Enquanto para muitos dezembro é sinônimo de celebração e renovação, para uma parcela significativa da população o último mês do ano acende um misto de emoções dolorosas, como angústia, estresse e uma profunda tristeza. Esse fenômeno, popularmente chamado de "dezembrite", descreve o impacto emocional negativo que pode surgir com a chegada das festas de fim de ano.
O que é a "dezembrite" e quais são suas causas?
De acordo com o psiquiatra Arthur Cardoso, ouvido pelo g1, a "dezembrite" não é um diagnóstico médico oficial, mas um termo que captura um mal-estar real. Ele está frequentemente ligado à avaliação das metas não alcançadas ao longo do ano. Nesse período, é comum que as pessoas façam um balanço e, ao se compararem consigo mesmas e com os outros, sintam que ficaram para trás.
Um agravante potente, segundo o especialista, é a "felicidade compulsória" exibida nas redes sociais. Para quem está enfrentando lutos, dificuldades financeiras ou simplesmente não se sente em festa, a enxurrada de imagens de celebrações perfeitas atua como um gatilho para o isolamento e a sensação de inadequação. "Alguém que já esteja fragilizado... pode acabar sofrendo mais influência dessa característica das redes sociais", explica Cardoso, lembrando que o mundo digital mostra apenas uma parcela selecionada da realidade.
Gatilhos emocionais: luto e dinâmicas familiares
Além das comparações sociais, datas como o Natal podem intensificar a dor daqueles que perderam entes queridos. O psiquiatra ressalta que compreender que a morte faz parte do ciclo da vida pode amenizar, mas não eliminar, a saudade. "Valorizar lembranças e experiências vividas pode ajudar a ressignificar a perda", afirma.
As reuniões familiares também podem funcionar como gatilhos, especialmente em contextos de relações conflituosas. A recomendação de Cardoso é tentar manter o respeito durante os encontros, evitando trazer à tona conflitos que devem ser resolvidos em outra ocasião. No entanto, ele ressalta que essa orientação é individual, pois comportamentos e reações variam de pessoa para pessoa.
Sinais de alerta e como buscar ajuda
O especialista alerta que é crucial observar quando os sentimentos afetam intensamente a saúde mental, a ponto de prejudicar atividades básicas como autocuidado, trabalho e vida social. "Em vez de a gente ficar buscando pontos específicos, [devemos] pensar em algum mal-estar emocional... que seja sustentado", diz.
Entre os sinais que podem indicar um sofrimento emocional intensificado estão:
- Perda de controle emocional
- Irritação excessiva e explosiva
- Insônia constante
- Choro recorrente
- Impulsos de fuga
- Pensamentos de desistência
Ao identificar esse padrão, a orientação é procurar uma avaliação clínica para investigar se as causas são físicas ou emocionais.
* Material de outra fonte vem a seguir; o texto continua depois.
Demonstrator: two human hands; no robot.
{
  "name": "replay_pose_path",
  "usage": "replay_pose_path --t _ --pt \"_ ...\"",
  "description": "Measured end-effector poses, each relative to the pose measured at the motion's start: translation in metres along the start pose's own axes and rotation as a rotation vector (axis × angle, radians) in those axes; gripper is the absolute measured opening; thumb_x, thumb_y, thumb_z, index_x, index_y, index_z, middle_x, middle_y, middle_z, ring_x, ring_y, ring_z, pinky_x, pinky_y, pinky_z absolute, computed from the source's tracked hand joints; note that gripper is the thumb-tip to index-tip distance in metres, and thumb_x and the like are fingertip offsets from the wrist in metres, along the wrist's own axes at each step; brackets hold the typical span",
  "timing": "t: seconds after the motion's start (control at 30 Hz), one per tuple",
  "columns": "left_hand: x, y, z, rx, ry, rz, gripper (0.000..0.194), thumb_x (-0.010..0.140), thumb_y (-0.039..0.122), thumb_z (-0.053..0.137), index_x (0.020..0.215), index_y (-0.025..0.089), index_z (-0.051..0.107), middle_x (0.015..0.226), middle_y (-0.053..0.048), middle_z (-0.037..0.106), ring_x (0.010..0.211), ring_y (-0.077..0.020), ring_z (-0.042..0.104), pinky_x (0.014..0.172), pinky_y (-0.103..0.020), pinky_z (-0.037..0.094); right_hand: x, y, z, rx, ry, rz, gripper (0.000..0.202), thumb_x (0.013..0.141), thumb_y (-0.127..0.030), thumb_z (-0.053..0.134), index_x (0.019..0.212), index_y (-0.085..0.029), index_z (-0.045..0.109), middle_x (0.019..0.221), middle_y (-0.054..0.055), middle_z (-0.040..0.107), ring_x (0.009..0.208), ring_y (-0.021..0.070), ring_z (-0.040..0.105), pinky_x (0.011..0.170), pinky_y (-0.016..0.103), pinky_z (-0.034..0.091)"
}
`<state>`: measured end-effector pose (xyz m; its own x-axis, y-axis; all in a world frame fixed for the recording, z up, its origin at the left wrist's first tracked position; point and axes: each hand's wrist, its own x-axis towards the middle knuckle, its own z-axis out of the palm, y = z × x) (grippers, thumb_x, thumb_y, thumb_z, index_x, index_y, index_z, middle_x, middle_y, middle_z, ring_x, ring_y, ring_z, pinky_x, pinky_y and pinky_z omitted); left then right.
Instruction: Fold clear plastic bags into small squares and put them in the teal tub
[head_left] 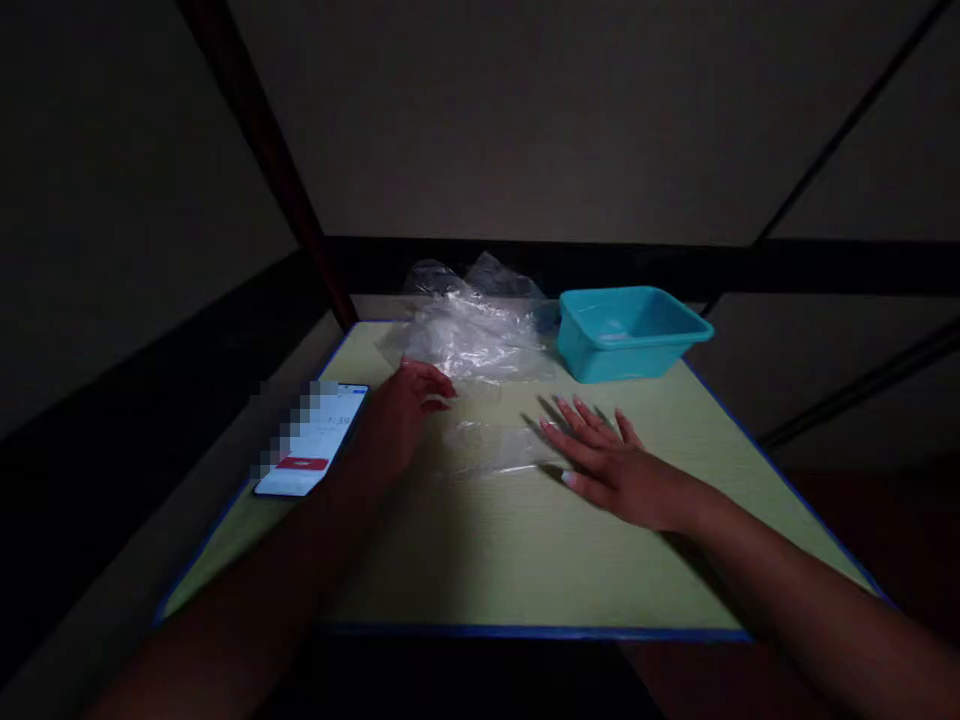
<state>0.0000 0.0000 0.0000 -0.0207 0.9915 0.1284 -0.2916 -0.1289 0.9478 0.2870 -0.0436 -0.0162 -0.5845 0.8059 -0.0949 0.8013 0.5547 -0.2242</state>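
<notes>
A clear plastic bag (487,447) lies flat on the pale green table (525,570), between my two hands. My right hand (611,465) is spread with its fingers apart, at the bag's right end, holding nothing. My left hand (409,410) is above the bag's left side, its fingers curved and a little apart, with nothing visible in them. Behind my hands a loose pile of crumpled clear plastic (472,335) rests at the far side of the table.
A turquoise plastic basin (630,355) stands at the table's back right. A phone with a lit screen (319,440) lies at the left edge, beside my left forearm. A wall rises behind the table.
</notes>
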Motion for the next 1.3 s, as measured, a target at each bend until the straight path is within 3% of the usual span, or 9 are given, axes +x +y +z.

Estratégias para enfrentar o período
Ana Cristina Tomazeli, mestra em Counseling em Clínica de Saúde Mental, explica que o fim do ano é marcado por excesso de estímulos, o que hiperestimula o sistema nervoso. "O caminho... é desativar o sistema nervoso central dessa ativação", diz. Para isso, ela e outros especialistas recomendam:
- Reconhecer e nomear os sentimentos.
- Identificar onde a emoção se manifesta no corpo.
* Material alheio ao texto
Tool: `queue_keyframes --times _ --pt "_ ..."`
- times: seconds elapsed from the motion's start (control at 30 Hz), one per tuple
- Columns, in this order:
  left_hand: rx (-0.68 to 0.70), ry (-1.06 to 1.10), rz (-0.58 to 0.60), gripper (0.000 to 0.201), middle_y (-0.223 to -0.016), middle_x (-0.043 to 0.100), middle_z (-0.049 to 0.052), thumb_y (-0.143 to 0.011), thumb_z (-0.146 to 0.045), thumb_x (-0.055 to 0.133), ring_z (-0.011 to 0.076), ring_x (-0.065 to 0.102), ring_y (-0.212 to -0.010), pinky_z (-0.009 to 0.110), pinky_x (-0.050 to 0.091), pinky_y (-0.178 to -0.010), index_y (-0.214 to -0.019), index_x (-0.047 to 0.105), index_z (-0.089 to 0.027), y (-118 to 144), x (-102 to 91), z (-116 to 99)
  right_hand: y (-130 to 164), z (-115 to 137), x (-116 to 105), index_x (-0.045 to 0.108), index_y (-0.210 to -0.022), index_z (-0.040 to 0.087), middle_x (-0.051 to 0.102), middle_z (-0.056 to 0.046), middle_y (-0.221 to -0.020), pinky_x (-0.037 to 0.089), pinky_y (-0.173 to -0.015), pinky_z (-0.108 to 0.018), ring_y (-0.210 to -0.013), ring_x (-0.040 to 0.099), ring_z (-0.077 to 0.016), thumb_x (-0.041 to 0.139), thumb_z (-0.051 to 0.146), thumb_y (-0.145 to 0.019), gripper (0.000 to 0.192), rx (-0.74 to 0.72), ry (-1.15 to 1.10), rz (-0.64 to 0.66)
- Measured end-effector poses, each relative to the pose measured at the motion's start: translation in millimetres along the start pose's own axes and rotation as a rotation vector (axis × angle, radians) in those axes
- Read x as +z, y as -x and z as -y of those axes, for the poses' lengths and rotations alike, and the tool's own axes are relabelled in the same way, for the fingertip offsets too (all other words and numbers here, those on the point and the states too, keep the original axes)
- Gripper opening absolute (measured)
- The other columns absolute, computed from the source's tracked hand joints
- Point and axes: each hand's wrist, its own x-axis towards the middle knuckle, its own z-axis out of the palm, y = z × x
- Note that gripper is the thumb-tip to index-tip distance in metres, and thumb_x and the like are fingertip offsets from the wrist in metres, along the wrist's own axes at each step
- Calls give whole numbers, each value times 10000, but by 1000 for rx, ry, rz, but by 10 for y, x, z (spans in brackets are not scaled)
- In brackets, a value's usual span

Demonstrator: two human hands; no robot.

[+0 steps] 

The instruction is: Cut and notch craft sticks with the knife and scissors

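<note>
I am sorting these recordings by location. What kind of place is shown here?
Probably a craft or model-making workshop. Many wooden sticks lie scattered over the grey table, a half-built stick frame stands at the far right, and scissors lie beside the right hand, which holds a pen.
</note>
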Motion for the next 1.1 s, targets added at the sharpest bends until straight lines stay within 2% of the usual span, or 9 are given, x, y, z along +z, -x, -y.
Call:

- Criar pausas antes de reagir.
- Estabelecer micro-rotinas de ancoragem.
- Praticar respiração consciente com o diafragma.
- Reduzir o isolamento social e emocional.
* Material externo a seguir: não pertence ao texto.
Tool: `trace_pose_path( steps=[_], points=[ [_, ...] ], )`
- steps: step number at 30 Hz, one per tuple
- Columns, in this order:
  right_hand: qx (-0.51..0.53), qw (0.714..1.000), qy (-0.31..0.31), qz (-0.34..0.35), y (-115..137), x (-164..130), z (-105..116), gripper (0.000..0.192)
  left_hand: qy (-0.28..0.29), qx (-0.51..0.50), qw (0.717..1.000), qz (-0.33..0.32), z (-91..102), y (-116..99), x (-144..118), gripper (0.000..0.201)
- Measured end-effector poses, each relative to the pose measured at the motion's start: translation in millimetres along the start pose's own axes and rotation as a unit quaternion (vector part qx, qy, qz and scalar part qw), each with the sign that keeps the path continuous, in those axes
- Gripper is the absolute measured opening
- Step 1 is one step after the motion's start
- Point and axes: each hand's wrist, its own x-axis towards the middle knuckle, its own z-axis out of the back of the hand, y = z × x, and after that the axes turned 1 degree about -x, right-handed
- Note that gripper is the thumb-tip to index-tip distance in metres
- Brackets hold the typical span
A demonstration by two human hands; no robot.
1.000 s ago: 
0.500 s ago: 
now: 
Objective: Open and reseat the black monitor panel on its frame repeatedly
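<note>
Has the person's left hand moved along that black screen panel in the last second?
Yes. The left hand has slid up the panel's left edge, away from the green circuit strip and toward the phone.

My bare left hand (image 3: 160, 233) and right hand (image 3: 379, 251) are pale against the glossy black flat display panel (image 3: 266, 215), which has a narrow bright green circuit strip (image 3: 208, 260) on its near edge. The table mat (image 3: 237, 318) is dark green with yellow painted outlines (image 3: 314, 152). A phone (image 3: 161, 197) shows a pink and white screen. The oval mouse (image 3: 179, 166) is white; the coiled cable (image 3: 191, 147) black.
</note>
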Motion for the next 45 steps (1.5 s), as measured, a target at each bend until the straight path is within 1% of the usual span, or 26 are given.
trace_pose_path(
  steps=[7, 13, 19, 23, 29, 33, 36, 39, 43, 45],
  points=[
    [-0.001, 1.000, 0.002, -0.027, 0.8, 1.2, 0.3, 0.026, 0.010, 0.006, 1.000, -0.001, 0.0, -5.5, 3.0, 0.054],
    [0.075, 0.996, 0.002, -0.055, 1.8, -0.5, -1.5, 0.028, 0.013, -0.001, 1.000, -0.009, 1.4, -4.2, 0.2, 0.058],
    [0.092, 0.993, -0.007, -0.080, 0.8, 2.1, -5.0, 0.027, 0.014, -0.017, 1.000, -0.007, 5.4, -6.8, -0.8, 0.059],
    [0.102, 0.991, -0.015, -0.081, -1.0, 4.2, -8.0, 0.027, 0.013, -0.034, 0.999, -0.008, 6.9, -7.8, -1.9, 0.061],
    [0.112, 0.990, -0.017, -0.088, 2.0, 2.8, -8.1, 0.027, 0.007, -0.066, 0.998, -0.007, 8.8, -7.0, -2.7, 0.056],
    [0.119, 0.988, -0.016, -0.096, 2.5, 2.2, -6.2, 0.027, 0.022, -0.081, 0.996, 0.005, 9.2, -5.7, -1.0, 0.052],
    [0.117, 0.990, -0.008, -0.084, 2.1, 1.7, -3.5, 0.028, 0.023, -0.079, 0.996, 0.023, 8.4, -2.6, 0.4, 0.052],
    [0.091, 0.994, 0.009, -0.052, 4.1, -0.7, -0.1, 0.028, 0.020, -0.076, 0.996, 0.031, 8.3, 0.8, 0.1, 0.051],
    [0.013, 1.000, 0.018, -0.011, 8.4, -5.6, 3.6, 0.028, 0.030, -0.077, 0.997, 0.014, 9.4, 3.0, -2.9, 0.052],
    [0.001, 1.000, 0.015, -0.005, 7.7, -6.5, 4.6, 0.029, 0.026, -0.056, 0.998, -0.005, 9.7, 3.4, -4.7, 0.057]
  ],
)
- Ter atenção ao consumo de conteúdos digitais.
Tomazeli destaca que "nosso sistema nervoso central aprende por repetição", portanto, é preciso treinar a calma para que a resposta ao estresse não se intensifique a cada ano.
A síndrome do "Janeiro Branco"
O impacto emocional do fim de ano nem sempre termina em dezembro. Arthur Cardoso observa que muitas pessoas conseguem lidar com as festas, mas apresentam uma piora emocional em janeiro, fenômeno às vezes chamado de "Janeiro Branco". Por isso, ele recomenda o acompanhamento regular com profissionais de confiança, que podem ajudar a identificar sinais de recaída precocemente.
A mensagem final do psiquiatra é de valorização dos próprios sentimentos: "Se não está se sentindo bem... é necessário pensar em um impacto emocional e procurar o quanto antes uma avaliação". Cuidar da saúde mental é um passo fundamental para enfrentar não só o dezembro, mas todo o ciclo anual que se inicia.